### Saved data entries
________________
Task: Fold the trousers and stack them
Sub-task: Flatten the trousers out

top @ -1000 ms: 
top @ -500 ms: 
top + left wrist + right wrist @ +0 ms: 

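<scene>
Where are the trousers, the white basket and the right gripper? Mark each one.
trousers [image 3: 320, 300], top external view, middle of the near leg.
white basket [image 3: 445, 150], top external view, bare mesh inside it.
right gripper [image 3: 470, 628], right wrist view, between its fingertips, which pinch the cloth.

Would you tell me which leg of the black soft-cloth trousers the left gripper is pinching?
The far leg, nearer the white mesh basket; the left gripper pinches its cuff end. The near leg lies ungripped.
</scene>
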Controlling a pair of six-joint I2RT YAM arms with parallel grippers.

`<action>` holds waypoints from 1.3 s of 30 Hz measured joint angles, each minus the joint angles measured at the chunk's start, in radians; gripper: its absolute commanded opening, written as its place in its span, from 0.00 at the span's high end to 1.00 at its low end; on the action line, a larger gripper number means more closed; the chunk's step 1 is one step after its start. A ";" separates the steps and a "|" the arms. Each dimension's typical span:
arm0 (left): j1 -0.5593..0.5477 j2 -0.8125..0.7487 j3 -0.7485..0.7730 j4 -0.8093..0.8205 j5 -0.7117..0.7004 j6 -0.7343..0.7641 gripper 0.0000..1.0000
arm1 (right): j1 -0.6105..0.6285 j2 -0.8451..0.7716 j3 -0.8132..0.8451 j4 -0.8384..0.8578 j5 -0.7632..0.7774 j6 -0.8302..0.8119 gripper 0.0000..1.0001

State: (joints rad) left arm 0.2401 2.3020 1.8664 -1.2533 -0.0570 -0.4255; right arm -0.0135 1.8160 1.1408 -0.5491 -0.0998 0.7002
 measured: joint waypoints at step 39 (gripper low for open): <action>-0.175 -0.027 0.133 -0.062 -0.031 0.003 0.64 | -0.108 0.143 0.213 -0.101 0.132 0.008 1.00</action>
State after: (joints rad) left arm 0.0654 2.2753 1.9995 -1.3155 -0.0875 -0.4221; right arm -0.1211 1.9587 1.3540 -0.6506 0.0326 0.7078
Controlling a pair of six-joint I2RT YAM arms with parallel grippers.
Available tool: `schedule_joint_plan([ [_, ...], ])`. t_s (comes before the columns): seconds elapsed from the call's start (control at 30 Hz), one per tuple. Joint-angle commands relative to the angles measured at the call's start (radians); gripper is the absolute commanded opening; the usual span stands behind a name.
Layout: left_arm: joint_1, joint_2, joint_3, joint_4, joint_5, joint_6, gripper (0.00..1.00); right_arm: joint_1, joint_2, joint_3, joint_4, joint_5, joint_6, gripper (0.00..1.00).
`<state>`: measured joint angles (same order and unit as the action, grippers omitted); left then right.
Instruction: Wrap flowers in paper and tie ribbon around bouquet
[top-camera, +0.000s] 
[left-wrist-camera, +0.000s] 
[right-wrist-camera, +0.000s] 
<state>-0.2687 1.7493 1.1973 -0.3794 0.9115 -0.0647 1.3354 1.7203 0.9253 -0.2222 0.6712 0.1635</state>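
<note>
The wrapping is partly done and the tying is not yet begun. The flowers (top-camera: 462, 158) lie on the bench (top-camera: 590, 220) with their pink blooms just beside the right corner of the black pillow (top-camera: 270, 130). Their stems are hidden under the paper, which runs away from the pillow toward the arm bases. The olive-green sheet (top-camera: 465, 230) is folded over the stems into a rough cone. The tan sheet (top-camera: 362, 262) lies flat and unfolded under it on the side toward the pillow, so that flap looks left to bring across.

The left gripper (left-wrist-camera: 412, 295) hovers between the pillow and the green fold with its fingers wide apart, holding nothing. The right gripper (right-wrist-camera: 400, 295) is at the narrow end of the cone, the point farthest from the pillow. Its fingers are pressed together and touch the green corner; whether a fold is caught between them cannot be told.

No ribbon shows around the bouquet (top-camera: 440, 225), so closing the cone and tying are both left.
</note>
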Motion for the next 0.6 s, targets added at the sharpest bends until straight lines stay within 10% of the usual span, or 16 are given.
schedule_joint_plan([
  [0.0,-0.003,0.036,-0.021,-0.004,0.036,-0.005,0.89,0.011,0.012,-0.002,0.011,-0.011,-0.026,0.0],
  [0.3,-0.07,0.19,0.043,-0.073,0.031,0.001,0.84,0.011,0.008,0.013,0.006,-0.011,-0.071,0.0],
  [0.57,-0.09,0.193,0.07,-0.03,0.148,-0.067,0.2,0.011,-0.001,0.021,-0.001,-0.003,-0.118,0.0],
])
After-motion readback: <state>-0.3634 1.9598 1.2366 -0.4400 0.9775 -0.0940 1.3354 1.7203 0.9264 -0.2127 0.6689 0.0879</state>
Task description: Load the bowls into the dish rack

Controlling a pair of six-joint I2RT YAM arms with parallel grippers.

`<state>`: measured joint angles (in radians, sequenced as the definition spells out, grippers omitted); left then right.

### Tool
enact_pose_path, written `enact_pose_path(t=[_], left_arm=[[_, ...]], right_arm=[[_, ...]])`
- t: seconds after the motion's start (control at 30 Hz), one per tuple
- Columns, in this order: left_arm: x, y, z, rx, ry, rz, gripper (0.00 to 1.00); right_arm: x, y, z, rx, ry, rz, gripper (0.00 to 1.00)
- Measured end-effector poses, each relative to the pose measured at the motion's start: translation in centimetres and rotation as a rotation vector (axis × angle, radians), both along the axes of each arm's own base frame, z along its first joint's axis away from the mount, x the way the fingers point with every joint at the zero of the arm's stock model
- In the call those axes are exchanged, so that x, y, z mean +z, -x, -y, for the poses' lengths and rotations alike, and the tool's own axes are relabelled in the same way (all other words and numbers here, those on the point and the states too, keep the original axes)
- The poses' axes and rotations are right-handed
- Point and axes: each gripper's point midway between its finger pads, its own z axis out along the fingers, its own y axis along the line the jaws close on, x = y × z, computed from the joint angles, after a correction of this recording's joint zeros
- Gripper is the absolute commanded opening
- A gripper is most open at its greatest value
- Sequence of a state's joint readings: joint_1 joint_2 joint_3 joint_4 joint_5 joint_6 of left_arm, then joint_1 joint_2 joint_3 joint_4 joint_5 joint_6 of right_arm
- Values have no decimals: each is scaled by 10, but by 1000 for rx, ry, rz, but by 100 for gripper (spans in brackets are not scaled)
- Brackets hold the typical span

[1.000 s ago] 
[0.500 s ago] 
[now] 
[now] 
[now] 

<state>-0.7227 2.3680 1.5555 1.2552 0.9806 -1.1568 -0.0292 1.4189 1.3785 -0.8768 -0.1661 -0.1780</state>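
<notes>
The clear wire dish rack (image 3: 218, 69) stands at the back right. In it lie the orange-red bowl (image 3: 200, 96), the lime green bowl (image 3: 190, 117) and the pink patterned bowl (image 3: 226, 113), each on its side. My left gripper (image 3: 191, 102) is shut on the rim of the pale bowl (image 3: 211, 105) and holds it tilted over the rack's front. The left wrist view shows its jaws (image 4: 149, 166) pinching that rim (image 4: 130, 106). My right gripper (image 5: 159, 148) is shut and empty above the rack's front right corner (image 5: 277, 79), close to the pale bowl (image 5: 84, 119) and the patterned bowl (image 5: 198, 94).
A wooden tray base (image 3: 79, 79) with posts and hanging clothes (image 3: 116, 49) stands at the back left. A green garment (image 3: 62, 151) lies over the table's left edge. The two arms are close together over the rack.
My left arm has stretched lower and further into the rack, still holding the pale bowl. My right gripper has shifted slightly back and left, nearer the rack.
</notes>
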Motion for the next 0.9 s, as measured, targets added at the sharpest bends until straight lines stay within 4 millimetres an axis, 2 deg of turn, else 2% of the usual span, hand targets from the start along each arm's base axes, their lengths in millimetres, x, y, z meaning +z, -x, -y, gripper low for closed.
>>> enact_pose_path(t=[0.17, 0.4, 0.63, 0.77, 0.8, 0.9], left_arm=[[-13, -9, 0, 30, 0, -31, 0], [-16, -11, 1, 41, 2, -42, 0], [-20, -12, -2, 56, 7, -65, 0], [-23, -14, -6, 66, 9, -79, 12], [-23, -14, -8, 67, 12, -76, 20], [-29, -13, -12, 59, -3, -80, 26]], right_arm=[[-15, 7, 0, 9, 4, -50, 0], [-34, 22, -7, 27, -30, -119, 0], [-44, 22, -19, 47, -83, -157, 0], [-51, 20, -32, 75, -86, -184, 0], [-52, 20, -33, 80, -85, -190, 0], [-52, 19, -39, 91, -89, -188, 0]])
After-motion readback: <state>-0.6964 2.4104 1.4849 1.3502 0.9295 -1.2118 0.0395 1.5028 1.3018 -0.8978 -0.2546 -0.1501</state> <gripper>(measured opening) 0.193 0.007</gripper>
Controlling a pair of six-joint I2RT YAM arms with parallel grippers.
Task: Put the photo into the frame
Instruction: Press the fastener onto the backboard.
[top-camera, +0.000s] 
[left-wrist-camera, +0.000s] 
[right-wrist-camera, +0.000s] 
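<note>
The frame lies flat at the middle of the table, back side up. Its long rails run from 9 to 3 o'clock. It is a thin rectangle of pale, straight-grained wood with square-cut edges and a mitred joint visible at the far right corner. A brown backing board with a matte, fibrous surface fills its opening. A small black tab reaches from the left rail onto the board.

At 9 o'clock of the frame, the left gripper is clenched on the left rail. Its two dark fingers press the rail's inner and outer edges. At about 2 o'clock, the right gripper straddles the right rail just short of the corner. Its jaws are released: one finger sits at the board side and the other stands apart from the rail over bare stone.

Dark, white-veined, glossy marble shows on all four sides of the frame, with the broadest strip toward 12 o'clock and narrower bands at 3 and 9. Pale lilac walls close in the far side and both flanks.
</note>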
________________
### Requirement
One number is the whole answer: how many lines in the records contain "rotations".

### Written solution
2